═════ THE DATA ═════
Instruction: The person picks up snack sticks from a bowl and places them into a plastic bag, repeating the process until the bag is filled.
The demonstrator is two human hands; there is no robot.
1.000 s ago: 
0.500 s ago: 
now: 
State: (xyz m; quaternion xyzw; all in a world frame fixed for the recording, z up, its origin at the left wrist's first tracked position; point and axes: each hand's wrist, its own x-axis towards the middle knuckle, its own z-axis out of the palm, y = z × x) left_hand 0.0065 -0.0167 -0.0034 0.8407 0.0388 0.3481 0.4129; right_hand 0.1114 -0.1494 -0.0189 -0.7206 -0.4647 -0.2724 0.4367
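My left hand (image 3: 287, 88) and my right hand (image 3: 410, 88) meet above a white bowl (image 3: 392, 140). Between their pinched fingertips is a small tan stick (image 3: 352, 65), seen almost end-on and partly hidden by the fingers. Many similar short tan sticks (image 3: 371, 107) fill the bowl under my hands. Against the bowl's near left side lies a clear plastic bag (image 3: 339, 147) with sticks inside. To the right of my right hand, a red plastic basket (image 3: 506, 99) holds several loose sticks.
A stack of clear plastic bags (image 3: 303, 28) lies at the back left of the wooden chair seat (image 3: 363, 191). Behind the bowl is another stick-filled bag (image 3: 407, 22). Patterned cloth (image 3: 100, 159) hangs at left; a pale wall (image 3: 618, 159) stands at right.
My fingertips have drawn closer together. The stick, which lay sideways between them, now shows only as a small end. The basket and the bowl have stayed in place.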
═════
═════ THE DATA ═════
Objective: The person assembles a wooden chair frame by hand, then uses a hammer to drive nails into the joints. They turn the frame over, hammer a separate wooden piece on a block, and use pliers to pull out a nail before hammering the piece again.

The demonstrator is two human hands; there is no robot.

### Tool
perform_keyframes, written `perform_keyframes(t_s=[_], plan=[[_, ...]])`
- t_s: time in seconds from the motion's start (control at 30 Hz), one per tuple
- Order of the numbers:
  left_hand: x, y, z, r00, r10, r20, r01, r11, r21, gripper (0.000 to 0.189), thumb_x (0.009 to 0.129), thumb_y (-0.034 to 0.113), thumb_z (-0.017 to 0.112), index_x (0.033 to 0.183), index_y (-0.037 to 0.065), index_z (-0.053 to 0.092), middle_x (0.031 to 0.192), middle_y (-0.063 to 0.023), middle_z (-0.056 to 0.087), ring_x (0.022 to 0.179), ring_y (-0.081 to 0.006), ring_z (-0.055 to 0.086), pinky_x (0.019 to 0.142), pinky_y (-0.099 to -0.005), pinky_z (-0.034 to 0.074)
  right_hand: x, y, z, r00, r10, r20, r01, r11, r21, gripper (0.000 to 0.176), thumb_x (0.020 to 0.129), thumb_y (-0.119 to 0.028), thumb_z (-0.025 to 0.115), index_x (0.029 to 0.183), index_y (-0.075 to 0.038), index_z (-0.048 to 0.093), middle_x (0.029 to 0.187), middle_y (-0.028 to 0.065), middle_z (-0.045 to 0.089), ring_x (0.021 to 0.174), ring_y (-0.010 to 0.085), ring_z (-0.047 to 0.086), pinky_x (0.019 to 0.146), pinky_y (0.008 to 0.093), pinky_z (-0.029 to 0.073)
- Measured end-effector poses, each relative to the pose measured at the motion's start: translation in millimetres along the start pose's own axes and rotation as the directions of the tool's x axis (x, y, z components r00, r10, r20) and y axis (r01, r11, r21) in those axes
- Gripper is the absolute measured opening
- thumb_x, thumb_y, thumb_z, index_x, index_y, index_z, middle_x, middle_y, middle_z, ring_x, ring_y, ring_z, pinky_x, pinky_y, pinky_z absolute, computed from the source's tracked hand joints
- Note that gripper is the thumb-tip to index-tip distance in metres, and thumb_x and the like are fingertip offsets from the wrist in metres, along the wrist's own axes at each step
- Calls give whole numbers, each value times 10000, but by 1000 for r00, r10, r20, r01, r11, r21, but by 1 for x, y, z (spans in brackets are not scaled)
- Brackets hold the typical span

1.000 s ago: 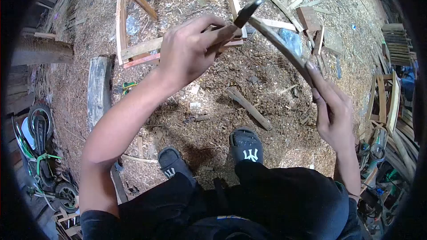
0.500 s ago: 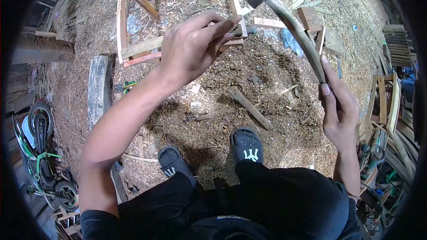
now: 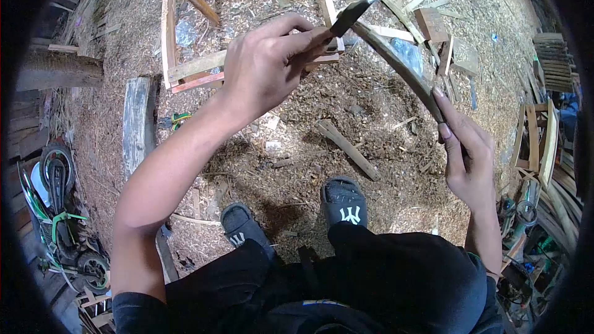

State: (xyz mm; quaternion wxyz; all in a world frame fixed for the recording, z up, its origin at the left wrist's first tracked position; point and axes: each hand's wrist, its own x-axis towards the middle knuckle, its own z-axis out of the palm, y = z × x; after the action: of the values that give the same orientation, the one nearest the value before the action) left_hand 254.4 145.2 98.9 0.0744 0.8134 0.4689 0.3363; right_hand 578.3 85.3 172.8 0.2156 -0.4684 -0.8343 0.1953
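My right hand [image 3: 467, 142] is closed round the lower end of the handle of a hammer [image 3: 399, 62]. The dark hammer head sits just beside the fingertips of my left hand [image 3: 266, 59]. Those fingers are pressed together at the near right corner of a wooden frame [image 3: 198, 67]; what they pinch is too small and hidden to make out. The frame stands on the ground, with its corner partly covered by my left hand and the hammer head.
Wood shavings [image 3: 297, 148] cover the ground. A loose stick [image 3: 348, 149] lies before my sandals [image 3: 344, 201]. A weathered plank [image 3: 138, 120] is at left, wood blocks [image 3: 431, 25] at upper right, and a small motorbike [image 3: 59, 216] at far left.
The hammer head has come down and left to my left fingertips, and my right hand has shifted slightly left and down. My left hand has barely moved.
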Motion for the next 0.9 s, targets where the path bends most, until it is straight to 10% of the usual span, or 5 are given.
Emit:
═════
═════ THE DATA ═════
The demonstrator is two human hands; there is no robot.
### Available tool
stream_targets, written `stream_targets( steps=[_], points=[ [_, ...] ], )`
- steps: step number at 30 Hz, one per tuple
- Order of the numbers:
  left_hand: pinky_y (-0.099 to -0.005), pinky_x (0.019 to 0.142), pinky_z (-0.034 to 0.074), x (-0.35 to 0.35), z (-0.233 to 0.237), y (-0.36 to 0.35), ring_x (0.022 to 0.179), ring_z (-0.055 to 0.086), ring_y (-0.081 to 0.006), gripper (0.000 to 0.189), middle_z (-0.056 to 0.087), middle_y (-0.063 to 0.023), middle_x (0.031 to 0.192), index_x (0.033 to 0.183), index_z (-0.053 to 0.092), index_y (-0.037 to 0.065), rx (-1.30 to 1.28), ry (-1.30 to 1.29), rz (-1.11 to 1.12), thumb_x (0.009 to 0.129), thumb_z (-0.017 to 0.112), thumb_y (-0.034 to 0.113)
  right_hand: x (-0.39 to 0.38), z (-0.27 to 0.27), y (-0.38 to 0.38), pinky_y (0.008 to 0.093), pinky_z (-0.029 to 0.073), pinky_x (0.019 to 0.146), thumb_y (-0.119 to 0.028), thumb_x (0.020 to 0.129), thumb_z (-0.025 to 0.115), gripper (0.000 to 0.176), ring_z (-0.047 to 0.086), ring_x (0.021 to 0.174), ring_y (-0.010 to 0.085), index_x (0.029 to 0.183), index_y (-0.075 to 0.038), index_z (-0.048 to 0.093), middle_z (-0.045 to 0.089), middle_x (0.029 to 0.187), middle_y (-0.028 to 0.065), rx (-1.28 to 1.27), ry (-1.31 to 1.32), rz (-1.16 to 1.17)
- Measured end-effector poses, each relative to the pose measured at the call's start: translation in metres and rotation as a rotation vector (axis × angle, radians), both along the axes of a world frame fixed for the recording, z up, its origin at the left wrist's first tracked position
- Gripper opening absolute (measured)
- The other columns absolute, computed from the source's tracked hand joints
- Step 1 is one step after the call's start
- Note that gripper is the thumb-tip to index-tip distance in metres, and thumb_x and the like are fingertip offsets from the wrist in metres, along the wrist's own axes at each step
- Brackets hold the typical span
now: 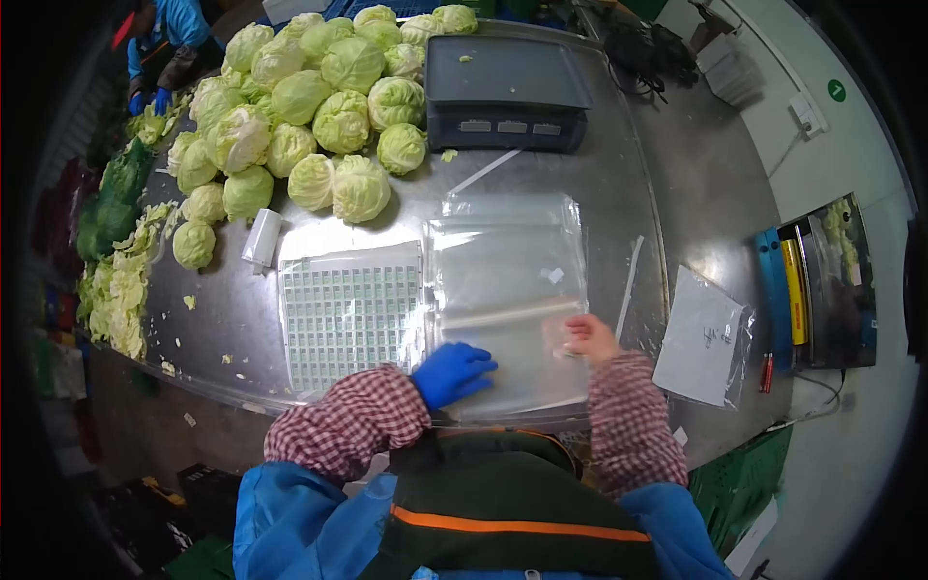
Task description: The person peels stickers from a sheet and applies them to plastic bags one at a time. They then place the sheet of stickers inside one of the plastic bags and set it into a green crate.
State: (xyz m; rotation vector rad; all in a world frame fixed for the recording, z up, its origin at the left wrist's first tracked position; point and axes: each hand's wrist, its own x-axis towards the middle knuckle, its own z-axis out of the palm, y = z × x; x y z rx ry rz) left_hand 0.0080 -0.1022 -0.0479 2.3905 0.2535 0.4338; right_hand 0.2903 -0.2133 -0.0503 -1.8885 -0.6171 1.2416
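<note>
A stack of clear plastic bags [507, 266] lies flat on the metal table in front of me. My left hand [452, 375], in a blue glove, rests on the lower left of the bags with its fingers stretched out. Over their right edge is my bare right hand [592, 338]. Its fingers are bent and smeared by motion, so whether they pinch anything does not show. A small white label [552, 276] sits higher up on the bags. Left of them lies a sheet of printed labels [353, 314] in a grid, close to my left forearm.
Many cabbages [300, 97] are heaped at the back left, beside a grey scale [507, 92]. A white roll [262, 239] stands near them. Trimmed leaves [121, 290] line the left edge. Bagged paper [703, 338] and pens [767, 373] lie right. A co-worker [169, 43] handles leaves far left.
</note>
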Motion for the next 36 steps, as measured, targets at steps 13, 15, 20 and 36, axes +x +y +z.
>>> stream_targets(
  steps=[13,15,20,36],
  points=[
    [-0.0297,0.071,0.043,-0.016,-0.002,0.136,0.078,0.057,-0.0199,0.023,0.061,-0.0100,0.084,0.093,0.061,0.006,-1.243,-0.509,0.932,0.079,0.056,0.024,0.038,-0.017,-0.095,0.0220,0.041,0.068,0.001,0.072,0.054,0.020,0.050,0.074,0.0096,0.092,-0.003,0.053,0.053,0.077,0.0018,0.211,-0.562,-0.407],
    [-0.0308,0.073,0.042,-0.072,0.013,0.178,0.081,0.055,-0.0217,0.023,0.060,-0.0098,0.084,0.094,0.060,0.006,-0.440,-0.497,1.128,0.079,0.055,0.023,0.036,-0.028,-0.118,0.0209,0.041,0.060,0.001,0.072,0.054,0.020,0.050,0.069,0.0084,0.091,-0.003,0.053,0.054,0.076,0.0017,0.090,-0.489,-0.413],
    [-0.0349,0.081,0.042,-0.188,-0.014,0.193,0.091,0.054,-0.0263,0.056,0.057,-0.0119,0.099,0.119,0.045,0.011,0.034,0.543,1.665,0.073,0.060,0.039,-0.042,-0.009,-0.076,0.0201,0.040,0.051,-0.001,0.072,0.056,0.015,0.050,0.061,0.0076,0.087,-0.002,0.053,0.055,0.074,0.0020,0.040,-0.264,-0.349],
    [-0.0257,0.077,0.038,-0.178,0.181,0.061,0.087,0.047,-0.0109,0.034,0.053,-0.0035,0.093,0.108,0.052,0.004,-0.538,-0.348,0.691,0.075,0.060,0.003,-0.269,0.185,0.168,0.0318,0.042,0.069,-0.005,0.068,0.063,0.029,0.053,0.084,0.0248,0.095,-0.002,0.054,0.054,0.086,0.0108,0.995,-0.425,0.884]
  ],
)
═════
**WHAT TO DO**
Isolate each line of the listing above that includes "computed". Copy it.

**ANSWER TO THIS PROBLEM**
- thumb_x, thumb_y, thumb_z, index_x, index_y, index_z, middle_x, middle_y, middle_z, ring_x, ring_y, ring_z, pinky_x, pinky_y, pinky_z absolute, computed from the source's tracked hand joints
- The other columns absolute, computed from the source's tracked hand joints

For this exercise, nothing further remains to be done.